Range to output from the entries below: the line containing "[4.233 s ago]" through the line containing "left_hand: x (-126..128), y". Set it down exactly, ends included, nothing else.

Dataset records:
|---|

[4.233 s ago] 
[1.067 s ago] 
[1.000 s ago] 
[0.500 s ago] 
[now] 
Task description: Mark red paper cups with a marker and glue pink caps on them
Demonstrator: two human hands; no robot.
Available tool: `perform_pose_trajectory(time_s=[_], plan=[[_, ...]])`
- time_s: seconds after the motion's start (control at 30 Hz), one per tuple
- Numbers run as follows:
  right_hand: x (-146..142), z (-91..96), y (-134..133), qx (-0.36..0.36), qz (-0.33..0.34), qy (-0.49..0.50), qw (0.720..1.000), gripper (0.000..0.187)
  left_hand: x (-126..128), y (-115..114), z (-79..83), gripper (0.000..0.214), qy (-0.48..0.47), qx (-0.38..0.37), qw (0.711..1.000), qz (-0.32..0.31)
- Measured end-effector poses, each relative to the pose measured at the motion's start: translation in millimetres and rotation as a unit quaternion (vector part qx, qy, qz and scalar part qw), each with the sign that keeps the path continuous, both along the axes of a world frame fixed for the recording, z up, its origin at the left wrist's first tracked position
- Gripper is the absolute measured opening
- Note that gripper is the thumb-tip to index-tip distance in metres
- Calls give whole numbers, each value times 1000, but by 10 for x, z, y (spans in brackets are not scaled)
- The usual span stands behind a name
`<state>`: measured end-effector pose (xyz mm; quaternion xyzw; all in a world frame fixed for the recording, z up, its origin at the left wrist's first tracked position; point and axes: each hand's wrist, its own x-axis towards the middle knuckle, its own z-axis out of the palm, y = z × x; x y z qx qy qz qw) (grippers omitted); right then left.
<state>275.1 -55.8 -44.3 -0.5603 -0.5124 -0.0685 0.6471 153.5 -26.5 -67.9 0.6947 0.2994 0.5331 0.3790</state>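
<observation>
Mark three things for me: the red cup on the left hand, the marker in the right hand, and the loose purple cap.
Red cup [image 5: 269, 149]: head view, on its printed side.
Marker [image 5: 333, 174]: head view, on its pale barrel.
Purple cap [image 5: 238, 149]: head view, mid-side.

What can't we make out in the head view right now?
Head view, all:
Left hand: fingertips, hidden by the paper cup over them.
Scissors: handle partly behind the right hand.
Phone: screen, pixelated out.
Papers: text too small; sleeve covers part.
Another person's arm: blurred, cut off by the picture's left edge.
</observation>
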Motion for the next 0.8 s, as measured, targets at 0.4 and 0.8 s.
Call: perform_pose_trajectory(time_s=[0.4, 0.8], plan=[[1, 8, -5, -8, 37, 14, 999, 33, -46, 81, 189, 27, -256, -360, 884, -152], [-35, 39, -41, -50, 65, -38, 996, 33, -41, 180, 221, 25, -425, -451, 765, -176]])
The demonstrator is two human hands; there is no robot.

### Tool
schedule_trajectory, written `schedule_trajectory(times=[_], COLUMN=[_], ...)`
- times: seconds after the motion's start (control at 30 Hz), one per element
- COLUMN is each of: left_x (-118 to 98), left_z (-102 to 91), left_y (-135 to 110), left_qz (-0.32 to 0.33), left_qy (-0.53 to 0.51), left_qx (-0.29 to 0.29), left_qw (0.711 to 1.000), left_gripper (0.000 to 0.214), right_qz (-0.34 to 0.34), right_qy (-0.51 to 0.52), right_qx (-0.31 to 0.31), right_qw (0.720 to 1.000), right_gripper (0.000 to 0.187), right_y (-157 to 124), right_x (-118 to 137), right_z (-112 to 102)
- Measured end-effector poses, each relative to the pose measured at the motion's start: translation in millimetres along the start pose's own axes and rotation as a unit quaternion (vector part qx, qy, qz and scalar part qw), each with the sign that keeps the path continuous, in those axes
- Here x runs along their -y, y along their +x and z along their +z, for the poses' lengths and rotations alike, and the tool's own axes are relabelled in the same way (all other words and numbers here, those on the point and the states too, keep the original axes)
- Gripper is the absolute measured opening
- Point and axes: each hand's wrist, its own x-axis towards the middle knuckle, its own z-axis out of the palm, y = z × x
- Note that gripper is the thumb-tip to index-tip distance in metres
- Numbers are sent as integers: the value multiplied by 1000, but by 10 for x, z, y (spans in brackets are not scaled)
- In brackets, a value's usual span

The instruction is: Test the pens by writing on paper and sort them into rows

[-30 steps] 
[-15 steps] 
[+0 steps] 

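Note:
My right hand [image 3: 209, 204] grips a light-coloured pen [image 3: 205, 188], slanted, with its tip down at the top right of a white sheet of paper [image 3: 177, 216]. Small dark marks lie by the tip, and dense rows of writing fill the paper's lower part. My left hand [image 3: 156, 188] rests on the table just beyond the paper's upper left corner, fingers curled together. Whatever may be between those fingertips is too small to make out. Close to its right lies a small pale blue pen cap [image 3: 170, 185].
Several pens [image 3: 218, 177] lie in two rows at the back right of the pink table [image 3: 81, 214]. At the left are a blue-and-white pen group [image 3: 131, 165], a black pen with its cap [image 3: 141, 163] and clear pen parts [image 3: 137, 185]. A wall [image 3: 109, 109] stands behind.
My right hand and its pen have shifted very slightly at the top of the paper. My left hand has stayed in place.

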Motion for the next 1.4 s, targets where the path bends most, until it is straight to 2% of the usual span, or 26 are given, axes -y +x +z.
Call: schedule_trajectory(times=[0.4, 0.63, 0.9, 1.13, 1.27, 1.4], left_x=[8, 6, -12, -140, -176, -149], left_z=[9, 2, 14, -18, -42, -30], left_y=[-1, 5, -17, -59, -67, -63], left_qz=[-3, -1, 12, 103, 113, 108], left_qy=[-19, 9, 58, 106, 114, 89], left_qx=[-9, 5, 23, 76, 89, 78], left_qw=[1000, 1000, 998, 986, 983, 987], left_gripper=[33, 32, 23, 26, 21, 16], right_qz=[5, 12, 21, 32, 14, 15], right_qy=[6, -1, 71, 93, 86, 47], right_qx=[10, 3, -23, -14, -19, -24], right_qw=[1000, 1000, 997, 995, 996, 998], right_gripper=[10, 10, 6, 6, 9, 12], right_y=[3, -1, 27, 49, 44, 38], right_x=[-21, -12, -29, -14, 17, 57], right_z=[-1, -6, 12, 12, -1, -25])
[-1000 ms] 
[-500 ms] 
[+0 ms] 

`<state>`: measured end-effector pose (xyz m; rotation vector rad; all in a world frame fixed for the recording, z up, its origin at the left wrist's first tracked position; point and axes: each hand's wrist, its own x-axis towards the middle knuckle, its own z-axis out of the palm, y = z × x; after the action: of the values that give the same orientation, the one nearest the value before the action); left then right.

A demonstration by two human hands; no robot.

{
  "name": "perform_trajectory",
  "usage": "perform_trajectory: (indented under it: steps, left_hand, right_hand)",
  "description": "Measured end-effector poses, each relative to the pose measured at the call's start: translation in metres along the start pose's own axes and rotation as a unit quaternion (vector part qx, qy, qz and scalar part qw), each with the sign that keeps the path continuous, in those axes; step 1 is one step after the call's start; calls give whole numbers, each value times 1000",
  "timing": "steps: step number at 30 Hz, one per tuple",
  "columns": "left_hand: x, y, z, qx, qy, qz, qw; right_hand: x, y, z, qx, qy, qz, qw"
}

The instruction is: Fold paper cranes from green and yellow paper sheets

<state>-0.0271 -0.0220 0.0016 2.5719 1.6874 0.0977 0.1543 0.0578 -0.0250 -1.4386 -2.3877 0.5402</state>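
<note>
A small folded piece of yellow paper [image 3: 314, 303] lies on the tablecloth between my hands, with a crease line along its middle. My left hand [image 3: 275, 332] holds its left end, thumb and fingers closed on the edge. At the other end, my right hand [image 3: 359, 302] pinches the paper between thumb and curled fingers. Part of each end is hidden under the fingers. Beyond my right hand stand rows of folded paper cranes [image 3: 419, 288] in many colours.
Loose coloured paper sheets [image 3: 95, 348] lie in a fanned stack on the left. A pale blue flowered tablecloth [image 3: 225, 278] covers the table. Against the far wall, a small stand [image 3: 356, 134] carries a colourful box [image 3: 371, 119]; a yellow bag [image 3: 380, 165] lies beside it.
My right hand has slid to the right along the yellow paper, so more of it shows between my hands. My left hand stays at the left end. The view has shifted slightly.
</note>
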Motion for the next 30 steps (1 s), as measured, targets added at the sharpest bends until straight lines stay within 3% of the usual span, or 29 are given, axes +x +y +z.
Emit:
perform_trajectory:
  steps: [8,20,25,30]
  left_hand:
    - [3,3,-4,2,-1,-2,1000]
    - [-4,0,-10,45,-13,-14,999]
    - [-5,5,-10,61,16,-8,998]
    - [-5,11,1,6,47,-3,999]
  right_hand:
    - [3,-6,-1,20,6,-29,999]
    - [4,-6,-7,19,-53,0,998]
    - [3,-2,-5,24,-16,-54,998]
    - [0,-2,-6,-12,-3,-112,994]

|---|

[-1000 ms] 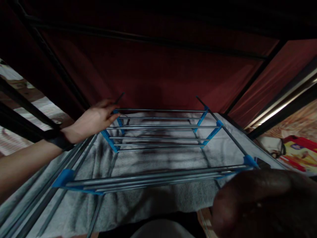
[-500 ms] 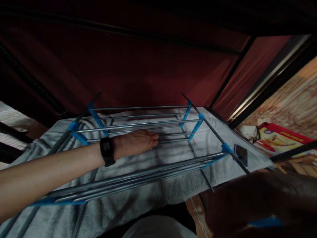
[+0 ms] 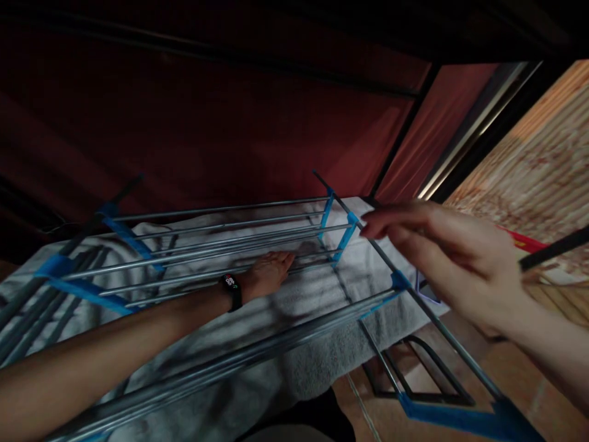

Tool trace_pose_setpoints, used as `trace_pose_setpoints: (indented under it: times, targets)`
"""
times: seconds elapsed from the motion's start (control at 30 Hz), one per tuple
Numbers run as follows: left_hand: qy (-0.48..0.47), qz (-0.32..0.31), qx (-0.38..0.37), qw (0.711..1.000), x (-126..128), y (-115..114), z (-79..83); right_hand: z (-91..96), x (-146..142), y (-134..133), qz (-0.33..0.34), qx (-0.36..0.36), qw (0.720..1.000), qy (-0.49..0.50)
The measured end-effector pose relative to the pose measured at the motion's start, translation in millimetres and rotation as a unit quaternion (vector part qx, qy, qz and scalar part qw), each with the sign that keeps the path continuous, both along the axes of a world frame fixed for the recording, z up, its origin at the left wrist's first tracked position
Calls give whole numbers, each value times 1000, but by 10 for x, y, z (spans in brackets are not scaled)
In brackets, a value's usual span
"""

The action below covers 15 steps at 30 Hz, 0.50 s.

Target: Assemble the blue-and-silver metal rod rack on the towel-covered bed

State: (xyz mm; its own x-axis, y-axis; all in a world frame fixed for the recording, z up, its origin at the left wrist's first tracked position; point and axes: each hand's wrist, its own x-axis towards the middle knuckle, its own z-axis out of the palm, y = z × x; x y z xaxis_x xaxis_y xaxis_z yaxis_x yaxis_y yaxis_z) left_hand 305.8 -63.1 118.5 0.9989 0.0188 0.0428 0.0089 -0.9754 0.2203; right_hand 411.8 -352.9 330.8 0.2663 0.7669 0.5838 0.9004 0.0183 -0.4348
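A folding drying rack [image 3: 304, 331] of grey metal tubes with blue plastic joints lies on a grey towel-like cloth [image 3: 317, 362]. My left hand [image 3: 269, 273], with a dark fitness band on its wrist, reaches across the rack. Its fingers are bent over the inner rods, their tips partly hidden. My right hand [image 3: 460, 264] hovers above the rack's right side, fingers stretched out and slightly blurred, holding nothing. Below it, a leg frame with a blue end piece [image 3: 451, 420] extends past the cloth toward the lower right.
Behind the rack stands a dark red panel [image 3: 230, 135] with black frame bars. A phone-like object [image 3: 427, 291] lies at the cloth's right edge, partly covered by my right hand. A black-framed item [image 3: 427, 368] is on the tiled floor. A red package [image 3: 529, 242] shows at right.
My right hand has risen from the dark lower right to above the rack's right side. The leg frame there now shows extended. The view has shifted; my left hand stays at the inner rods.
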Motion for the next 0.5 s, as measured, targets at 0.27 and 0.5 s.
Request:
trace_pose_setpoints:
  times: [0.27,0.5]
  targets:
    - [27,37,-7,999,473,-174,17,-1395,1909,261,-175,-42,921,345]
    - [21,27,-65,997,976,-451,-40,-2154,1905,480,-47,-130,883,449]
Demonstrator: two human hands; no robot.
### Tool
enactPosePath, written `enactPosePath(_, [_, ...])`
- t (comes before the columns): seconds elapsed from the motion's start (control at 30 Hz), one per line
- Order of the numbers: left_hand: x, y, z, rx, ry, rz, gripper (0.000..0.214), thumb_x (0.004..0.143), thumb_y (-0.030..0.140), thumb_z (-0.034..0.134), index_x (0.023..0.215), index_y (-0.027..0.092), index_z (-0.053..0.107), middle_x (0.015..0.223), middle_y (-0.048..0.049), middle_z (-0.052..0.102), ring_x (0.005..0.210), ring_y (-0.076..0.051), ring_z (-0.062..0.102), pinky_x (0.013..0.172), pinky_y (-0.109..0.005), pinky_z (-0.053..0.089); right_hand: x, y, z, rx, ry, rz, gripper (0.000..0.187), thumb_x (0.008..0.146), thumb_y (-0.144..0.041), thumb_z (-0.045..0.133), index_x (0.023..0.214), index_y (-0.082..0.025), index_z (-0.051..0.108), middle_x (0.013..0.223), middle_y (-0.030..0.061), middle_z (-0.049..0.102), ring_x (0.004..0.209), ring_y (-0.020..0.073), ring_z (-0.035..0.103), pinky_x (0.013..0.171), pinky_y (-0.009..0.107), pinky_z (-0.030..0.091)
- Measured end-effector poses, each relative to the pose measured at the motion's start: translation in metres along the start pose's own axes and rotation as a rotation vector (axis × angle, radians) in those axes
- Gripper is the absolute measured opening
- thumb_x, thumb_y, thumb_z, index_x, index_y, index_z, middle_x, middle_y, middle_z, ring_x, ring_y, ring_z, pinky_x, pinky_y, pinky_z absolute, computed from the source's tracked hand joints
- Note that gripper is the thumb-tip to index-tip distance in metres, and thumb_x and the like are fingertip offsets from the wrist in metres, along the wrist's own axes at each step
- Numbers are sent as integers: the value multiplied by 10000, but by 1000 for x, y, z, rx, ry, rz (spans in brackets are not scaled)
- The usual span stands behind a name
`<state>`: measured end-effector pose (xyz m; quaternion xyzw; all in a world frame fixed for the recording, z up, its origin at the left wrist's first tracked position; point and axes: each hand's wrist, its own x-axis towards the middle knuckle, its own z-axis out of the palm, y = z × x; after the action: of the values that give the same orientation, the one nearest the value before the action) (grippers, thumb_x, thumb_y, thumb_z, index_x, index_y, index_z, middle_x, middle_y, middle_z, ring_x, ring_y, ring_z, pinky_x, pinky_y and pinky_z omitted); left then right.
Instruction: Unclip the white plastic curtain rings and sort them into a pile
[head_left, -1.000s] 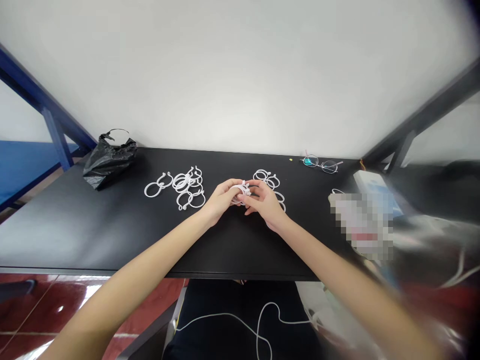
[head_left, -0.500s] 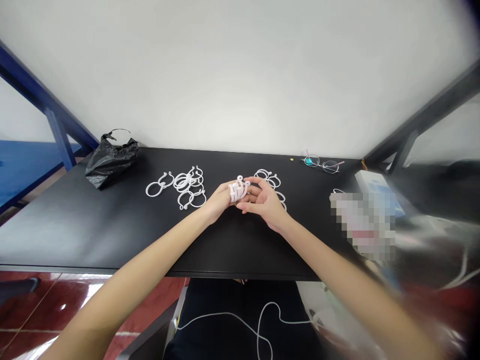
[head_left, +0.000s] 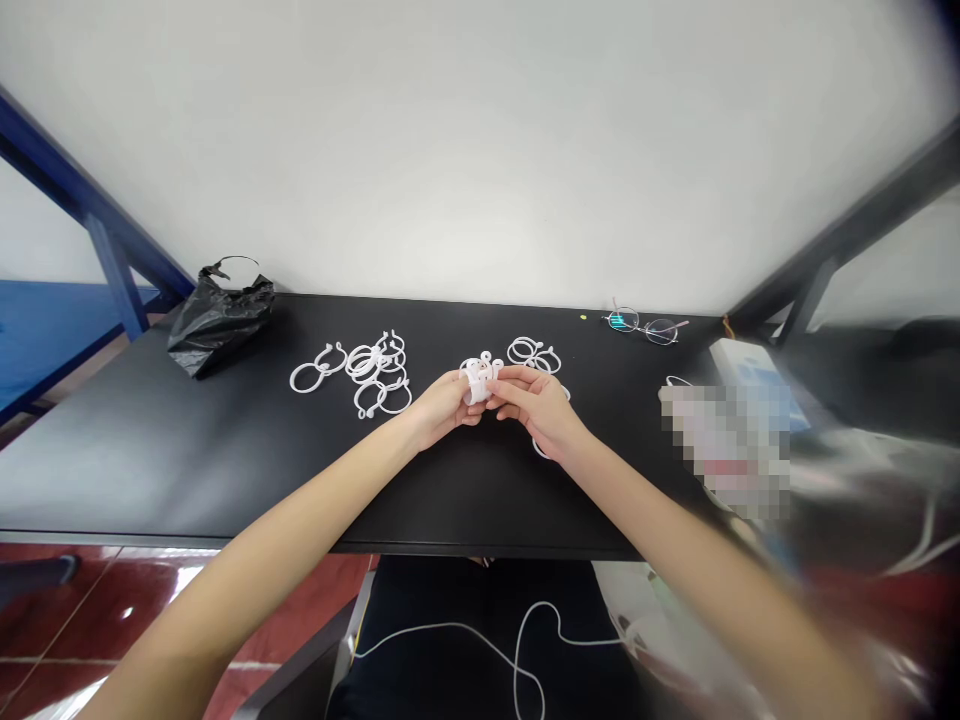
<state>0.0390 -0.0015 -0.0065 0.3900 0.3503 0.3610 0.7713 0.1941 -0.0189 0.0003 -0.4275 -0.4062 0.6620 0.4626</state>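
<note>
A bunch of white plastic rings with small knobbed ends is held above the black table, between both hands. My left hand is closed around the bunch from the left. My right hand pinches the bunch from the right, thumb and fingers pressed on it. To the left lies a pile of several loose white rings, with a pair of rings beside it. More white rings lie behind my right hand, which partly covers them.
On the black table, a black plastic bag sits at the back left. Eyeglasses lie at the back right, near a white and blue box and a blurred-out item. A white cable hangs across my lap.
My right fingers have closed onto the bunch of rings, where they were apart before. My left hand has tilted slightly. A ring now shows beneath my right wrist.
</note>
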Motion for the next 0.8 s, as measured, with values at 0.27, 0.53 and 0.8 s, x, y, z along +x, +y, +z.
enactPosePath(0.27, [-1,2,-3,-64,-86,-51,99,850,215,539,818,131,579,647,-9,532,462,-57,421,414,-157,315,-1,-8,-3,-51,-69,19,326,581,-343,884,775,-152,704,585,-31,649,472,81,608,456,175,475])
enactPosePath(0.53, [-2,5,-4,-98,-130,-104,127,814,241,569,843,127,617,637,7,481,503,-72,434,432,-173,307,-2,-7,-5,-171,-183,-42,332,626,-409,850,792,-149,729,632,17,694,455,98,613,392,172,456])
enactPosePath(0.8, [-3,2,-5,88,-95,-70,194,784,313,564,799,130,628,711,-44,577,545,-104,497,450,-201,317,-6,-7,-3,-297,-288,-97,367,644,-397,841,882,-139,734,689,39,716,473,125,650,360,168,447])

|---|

### SOLVED PROBLEM
[4.233 s ago] 
[1.067 s ago] 
[1.000 s ago] 
[0.500 s ago] 
[now] 
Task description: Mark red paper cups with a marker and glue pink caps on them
Demonstrator: two human hands; no robot.
Available tool: `perform_pose_trajectory(time_s=[_], plan=[[_, ...]])`
- time_s: seconds after the motion's start (control at 30 Hz), one per tuple
- Numbers run as follows:
  right_hand: x (-146..142), z (-91..96), y (-134..133), qx (-0.36..0.36), qz (-0.33..0.34), qy (-0.49..0.50), qw (0.720..1.000), gripper (0.000..0.187)
  left_hand: x (-126..128), y (-115..114), z (-79..83), gripper (0.000..0.214), qy (-0.48..0.47), qx (-0.38..0.37), qw (0.711..1.000), qz (-0.32..0.31)

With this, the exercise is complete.